GOAL OF THE EXERCISE
Whether an entry is long or short, retype it exactly.

Items listed in a dataset
┏━━

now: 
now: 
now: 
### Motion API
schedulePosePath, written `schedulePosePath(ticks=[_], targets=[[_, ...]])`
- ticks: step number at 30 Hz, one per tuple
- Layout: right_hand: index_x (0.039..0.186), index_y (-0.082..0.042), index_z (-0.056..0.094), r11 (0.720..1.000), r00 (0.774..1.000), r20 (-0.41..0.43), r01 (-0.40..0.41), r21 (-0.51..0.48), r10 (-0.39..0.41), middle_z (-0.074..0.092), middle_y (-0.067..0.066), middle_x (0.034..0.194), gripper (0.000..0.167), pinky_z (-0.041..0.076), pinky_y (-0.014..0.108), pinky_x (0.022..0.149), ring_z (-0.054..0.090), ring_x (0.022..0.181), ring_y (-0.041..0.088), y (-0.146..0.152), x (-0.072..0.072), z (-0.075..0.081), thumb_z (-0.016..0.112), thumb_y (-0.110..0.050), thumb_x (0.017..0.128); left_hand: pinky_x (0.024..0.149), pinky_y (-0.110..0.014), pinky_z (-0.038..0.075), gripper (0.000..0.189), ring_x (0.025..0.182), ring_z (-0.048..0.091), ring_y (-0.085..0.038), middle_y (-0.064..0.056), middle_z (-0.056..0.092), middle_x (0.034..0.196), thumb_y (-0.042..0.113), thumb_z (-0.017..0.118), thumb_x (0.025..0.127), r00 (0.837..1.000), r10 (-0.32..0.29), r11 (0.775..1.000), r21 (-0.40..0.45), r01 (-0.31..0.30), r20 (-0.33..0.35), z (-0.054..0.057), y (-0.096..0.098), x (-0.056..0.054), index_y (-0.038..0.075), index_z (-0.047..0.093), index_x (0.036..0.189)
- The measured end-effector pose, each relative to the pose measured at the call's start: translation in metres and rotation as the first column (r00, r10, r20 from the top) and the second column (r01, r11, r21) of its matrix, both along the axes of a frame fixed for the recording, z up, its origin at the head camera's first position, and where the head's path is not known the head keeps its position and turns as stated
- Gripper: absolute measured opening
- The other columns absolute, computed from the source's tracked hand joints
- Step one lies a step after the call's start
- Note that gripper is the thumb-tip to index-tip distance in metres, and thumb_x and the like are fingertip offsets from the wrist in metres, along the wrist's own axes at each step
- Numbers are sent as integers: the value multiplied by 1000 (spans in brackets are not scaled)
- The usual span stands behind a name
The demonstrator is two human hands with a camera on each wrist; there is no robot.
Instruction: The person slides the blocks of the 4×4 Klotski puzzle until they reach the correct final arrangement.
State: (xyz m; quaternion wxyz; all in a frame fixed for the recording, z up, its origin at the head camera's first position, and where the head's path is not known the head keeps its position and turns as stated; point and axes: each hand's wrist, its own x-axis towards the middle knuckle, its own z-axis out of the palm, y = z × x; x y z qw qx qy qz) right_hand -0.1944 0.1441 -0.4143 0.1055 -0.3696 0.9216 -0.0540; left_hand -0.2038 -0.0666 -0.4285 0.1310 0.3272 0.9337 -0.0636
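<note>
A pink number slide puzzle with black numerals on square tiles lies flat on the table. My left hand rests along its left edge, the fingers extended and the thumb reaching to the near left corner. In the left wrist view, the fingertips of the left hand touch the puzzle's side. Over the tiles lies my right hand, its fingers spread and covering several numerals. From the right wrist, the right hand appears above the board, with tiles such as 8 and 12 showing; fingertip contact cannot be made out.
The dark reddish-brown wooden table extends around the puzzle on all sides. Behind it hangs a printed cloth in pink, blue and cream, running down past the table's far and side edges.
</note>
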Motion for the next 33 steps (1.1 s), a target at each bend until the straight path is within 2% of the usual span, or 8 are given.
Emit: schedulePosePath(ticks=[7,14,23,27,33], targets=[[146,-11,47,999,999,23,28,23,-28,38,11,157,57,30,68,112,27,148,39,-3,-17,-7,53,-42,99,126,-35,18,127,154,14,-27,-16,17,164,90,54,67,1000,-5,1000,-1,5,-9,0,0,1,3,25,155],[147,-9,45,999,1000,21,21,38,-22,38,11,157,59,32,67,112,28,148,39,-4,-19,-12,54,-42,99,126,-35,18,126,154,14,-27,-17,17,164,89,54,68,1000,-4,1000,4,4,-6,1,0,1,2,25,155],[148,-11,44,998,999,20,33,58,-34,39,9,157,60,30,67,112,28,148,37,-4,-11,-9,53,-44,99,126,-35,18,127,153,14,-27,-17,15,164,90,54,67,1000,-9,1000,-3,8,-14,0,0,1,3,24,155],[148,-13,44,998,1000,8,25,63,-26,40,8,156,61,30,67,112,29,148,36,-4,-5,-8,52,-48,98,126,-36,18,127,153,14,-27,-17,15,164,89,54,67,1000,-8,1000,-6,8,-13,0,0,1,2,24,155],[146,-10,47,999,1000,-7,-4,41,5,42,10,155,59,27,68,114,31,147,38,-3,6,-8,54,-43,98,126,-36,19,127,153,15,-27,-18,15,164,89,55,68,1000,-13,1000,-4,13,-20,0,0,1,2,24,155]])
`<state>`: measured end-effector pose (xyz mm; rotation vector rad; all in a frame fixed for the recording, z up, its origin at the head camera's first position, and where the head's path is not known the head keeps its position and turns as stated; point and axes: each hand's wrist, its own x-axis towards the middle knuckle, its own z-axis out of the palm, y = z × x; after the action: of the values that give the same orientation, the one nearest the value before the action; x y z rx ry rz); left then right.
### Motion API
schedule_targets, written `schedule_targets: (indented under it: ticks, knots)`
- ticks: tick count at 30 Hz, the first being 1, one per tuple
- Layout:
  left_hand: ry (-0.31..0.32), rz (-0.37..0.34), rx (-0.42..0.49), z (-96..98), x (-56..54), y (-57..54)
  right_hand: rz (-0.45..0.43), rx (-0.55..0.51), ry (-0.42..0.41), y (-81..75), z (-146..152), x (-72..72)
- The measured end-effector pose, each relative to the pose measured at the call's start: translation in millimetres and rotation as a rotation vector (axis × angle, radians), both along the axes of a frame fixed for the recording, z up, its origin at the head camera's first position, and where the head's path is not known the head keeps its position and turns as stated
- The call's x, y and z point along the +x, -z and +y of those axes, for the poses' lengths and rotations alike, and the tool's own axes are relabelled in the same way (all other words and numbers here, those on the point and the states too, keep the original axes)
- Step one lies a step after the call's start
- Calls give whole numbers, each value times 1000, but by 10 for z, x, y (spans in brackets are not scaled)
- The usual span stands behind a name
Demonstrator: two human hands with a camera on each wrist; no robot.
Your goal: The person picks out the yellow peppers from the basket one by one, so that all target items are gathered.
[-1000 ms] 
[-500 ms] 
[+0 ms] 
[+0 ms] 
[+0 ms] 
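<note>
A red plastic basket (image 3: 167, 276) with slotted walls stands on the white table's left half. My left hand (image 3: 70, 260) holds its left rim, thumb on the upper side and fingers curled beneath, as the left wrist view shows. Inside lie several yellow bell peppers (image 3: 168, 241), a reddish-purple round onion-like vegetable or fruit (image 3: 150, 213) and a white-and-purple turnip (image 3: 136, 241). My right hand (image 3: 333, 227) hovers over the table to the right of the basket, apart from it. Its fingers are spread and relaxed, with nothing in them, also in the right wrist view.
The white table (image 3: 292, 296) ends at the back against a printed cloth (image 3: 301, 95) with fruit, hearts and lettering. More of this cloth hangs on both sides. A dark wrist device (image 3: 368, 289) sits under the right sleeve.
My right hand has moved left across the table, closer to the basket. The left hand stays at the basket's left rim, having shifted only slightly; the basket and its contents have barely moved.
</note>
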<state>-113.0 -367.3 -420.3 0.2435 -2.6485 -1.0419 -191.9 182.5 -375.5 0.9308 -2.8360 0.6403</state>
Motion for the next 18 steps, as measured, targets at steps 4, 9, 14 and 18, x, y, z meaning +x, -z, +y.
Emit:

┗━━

TASK OUTPUT
now: 
now: 
now: 
### Motion API
schedulePosePath, written `schedulePosePath(ticks=[_], targets=[[_, ...]])`
- ticks: step number at 30 Hz, one per tuple
- Layout: right_hand: index_x (0.039..0.186), index_y (-0.082..0.042), index_z (-0.056..0.094), r11 (0.720..1.000), r00 (0.774..1.000), r20 (-0.41..0.43), r01 (-0.40..0.41), r21 (-0.51..0.48), r10 (-0.39..0.41), middle_z (-0.074..0.092), middle_y (-0.067..0.066), middle_x (0.034..0.194), gripper (0.000..0.167), pinky_z (-0.041..0.076), pinky_y (-0.014..0.108), pinky_x (0.022..0.149), ring_z (-0.054..0.090), ring_x (0.022..0.181), ring_y (-0.041..0.088), y (-0.146..0.152), x (-0.072..0.072), z (-0.075..0.081), thumb_z (-0.016..0.112), thumb_y (-0.110..0.050), thumb_x (0.017..0.128); left_hand: pinky_x (0.024..0.149), pinky_y (-0.110..0.014), pinky_z (-0.038..0.075), gripper (0.000..0.189), ring_x (0.025..0.182), ring_z (-0.048..0.091), ring_y (-0.085..0.038), middle_y (-0.064..0.056), middle_z (-0.056..0.092), middle_x (0.034..0.196), thumb_y (-0.042..0.113), thumb_z (-0.017..0.118), thumb_x (0.025..0.127), r00 (0.837..1.000), r10 (-0.32..0.29), r11 (0.775..1.000), r21 (-0.40..0.45), r01 (-0.31..0.30), r20 (-0.33..0.35), z (-0.054..0.057), y (-0.096..0.098), x (-0.056..0.054), index_y (-0.038..0.075), index_z (-0.047..0.093), index_x (0.036..0.189)
- The measured end-effector pose, each relative to the pose measured at the call's start: translation in metres and rotation as the first column (r00, r10, r20 from the top) and the second column (r01, r11, r21) of its matrix, both along the axes of a frame fixed for the recording, z up, its origin at the head camera's first position, and where the head's path is not known the head keeps its position and turns as stated
- Gripper: absolute measured opening
- The other columns absolute, computed from the source's tracked hand joints
- Step one lies a step after the call's start
- Note that gripper is the thumb-tip to index-tip distance in metres, and thumb_x and the like are fingertip offsets from the wrist in metres, along the wrist's own axes at each step
- Numbers are sent as integers: the value multiplied by 1000 (spans in brackets are not scaled)
- The usual span stands behind a name
The demonstrator is two human hands with a camera on each wrist; there is no robot.
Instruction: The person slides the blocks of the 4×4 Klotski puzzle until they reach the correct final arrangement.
State: (xyz m; quaternion wxyz; all in a frame fixed for the recording, z up, its origin at the head camera's first position, and where the head's path is not known the head keeps its position and turns as stated; point and axes: each hand's wrist, its own x-axis towards the middle knuckle, its own z-axis out of the palm, y = z × x; x y z qw qx qy qz) right_hand -0.1944 0.1441 -0.4143 0.1055 -0.3696 0.9216 -0.0540; left_hand -0.2038 -0.0666 -0.4285 0.1310 0.3272 0.9337 -0.0636
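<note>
A pink number slide puzzle with black numerals on square tiles lies flat on the table. My left hand rests along its left edge, the fingers extended and the thumb reaching to the near left corner. In the left wrist view, the fingertips of the left hand touch the puzzle's side. Over the tiles lies my right hand, its fingers spread and covering several numerals. From the right wrist, the right hand appears above the board, with tiles such as 8 and 12 showing; fingertip contact cannot be made out.
The dark reddish-brown wooden table extends around the puzzle on all sides. Behind it hangs a printed cloth in pink, blue and cream, running down past the table's far and side edges.
</note>
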Motion for the next 33 steps (1.1 s), a target at each bend until the straight path is within 2% of the usual span, or 8 are given.
Emit: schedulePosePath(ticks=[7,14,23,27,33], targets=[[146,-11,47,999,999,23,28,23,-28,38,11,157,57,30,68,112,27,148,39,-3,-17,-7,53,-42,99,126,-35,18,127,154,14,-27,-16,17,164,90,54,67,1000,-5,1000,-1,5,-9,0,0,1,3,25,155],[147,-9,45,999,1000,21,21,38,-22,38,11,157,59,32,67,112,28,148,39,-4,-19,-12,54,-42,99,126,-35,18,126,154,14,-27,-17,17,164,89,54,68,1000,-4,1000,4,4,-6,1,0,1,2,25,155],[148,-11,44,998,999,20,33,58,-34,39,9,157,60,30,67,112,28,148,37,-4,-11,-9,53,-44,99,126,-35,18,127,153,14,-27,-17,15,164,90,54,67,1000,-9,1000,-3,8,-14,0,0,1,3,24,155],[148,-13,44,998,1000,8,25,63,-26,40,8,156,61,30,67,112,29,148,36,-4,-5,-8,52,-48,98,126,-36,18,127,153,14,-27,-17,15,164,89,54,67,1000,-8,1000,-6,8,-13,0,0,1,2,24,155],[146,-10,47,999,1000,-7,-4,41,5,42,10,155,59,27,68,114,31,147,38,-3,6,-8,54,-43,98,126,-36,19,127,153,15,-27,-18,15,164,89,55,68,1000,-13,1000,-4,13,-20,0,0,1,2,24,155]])
`<state>`: measured end-effector pose (xyz mm; rotation vector rad; all in a frame fixed for the recording, z up, its origin at the head camera's first position, and where the head's path is not known the head keeps its position and turns as stated; point and axes: each hand's wrist, its own x-axis towards the middle knuckle, its own z-axis out of the palm, y = z × x; after the action: of the values that give the same orientation, the one nearest the value before the action; x y z rx ry rz); left then right.
### Motion API
schedule_targets, written `schedule_targets: (indented under it: ticks, knots)`
- ticks: tick count at 30 Hz, the first being 1, one per tuple
- Layout:
  left_hand: ry (-0.31..0.32), rz (-0.37..0.34), rx (-0.42..0.49), z (-96..98), x (-56..54), y (-57..54)
  right_hand: rz (-0.45..0.43), rx (-0.55..0.51), ry (-0.42..0.41), y (-81..75), z (-146..152), x (-72..72)
- The measured end-effector pose, each relative to the pose measured at the call's start: translation in millimetres and rotation as a rotation vector (axis × angle, radians), both along the axes of a frame fixed for the recording, z up, its origin at the head camera's first position, and where the head's path is not known the head keeps its position and turns as stated
- The call's x, y and z point along the +x, -z and +y of those axes, for the poses' lengths and rotations alike, and the tool's own axes are relabelled in the same way (all other words and numbers here, those on the point and the states too, keep the original axes)
- Step one lies a step after the call's start
- Calls give whole numbers, each value times 1000, but by 10 for z, x, y (spans in brackets are not scaled)
- The usual span stands behind a name
Demonstrator: two human hands with a camera on each wrist; no robot.
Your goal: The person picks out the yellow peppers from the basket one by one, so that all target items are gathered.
[-1000 ms] 
[-500 ms] 
[+0 ms] 
[+0 ms] 
[+0 ms] 
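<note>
A red plastic basket (image 3: 167, 276) with slotted walls stands on the white table's left half. My left hand (image 3: 70, 260) holds its left rim, thumb on the upper side and fingers curled beneath, as the left wrist view shows. Inside lie several yellow bell peppers (image 3: 168, 241), a reddish-purple round onion-like vegetable or fruit (image 3: 150, 213) and a white-and-purple turnip (image 3: 136, 241). My right hand (image 3: 333, 227) hovers over the table to the right of the basket, apart from it. Its fingers are spread and relaxed, with nothing in them, also in the right wrist view.
The white table (image 3: 292, 296) ends at the back against a printed cloth (image 3: 301, 95) with fruit, hearts and lettering. More of this cloth hangs on both sides. A dark wrist device (image 3: 368, 289) sits under the right sleeve.
My right hand has moved left across the table, closer to the basket. The left hand stays at the basket's left rim, having shifted only slightly; the basket and its contents have barely moved.
</note>
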<state>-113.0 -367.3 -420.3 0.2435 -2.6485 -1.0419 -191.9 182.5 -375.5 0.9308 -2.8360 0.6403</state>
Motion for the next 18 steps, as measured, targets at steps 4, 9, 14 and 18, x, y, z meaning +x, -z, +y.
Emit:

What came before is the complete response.